* [Required action]: Write out every line of the data below exactly as given.

* [Material provided]:

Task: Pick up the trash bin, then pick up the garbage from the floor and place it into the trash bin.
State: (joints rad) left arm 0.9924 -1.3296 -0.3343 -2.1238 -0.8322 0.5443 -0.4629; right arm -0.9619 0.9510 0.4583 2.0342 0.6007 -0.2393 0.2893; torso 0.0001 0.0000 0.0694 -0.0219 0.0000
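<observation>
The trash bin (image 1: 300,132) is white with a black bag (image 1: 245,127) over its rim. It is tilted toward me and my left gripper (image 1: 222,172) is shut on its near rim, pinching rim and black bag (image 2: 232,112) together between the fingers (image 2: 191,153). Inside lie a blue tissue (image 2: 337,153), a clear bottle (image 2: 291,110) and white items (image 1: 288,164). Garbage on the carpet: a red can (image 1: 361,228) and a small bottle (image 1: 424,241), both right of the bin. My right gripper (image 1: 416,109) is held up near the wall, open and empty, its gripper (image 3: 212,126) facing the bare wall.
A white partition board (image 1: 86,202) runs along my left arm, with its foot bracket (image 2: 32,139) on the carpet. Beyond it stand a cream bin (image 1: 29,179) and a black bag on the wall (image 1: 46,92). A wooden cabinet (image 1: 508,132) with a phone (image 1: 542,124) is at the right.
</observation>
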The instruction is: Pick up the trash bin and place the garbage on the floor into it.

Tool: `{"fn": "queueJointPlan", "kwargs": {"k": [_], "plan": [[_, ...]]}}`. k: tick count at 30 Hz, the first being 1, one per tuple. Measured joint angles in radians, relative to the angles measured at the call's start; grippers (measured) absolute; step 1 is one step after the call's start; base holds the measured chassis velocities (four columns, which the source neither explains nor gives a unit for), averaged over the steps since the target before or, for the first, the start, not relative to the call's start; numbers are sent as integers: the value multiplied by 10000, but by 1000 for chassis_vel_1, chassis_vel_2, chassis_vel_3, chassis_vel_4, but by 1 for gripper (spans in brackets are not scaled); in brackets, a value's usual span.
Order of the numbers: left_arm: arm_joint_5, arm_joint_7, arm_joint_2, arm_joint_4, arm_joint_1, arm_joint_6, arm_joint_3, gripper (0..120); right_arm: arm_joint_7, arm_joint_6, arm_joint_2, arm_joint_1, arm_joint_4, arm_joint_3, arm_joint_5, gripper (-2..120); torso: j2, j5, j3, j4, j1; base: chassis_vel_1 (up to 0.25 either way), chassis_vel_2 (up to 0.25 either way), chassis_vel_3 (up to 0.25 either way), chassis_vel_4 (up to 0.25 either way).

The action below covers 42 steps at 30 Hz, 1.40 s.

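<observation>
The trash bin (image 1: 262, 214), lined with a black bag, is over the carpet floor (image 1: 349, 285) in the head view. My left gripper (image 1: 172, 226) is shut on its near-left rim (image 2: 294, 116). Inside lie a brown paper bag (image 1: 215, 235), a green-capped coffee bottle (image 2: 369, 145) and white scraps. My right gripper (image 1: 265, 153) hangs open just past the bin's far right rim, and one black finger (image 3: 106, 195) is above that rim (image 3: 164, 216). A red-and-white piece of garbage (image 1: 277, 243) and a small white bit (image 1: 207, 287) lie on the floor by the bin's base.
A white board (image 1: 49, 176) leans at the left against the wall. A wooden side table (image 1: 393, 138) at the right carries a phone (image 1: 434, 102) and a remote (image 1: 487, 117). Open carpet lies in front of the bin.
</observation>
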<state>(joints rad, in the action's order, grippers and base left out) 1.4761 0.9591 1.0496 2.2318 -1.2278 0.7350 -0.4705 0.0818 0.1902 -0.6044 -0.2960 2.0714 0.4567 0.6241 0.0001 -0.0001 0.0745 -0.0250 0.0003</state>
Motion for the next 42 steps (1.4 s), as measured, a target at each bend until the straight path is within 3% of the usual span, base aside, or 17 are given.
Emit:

* [Your solution]:
Task: Pick up the trash bin, then pick up the garbage from the floor and place it into the trash bin.
State: (joints rad) left arm 0.9924 -1.3296 -0.3343 -2.1238 -0.8322 0.5443 -0.4629; right arm -0.9619 0.9510 0.4583 2.0342 0.6007 -0.2393 0.2893; torso 0.0001 0.0000 0.0694 -0.0219 0.0000
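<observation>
The trash bin (image 1: 300,132) is white with a black bag (image 1: 245,127) over its rim. It is tilted toward me and my left gripper (image 1: 222,172) is shut on its near rim, pinching rim and black bag (image 2: 232,112) together between the fingers (image 2: 191,153). Inside lie a blue tissue (image 2: 337,153), a clear bottle (image 2: 291,110) and white items (image 1: 288,164). Garbage on the carpet: a red can (image 1: 361,228) and a small bottle (image 1: 424,241), both right of the bin. My right gripper (image 1: 416,109) is held up near the wall, open and empty, its gripper (image 3: 212,126) facing the bare wall.
A white partition board (image 1: 86,202) runs along my left arm, with its foot bracket (image 2: 32,139) on the carpet. Beyond it stand a cream bin (image 1: 29,179) and a black bag on the wall (image 1: 46,92). A wooden cabinet (image 1: 508,132) with a phone (image 1: 542,124) is at the right.
</observation>
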The instruction is: Pick up the trash bin and place the garbage on the floor into it.

Tool: `{"fn": "queueJointPlan", "kwargs": {"k": [_], "plan": [[_, ...]]}}`. k: tick count at 30 Hz, the first being 1, one per tuple. Measured joint angles in radians, relative to the angles measured at the call's start; grippers (measured) absolute; step 1 is one step after the call's start; base holds the measured chassis velocities (four columns, which the source neither explains nor gives a unit for), averaged over the steps since the target before or, for the first, the start, not relative to the call's start; numbers are sent as integers: the value multiplied by 10000, but by 1000 for chassis_vel_1, chassis_vel_2, chassis_vel_3, chassis_vel_4, but by 1 for gripper (spans in brackets are not scaled); in brackets, a value's usual span.
Order of the numbers: left_arm: arm_joint_5, arm_joint_7, arm_joint_2, arm_joint_4, arm_joint_1, arm_joint_6, arm_joint_3, gripper (0..120); right_arm: arm_joint_7, arm_joint_6, arm_joint_2, arm_joint_1, arm_joint_4, arm_joint_3, arm_joint_5, gripper (-2..120); torso: j2, j5, j3, j4, j1; base: chassis_vel_1 (up to 0.25 either way), chassis_vel_2 (up to 0.25 either way), chassis_vel_3 (up to 0.25 either way), chassis_vel_4 (up to 0.25 either way).

The action below covers 42 steps at 30 Hz, 1.40 s.

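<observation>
The trash bin (image 1: 262, 214), lined with a black bag, is over the carpet floor (image 1: 349, 285) in the head view. My left gripper (image 1: 172, 226) is shut on its near-left rim (image 2: 294, 116). Inside lie a brown paper bag (image 1: 215, 235), a green-capped coffee bottle (image 2: 369, 145) and white scraps. My right gripper (image 1: 265, 153) hangs open just past the bin's far right rim, and one black finger (image 3: 106, 195) is above that rim (image 3: 164, 216). A red-and-white piece of garbage (image 1: 277, 243) and a small white bit (image 1: 207, 287) lie on the floor by the bin's base.
A white board (image 1: 49, 176) leans at the left against the wall. A wooden side table (image 1: 393, 138) at the right carries a phone (image 1: 434, 102) and a remote (image 1: 487, 117). Open carpet lies in front of the bin.
</observation>
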<state>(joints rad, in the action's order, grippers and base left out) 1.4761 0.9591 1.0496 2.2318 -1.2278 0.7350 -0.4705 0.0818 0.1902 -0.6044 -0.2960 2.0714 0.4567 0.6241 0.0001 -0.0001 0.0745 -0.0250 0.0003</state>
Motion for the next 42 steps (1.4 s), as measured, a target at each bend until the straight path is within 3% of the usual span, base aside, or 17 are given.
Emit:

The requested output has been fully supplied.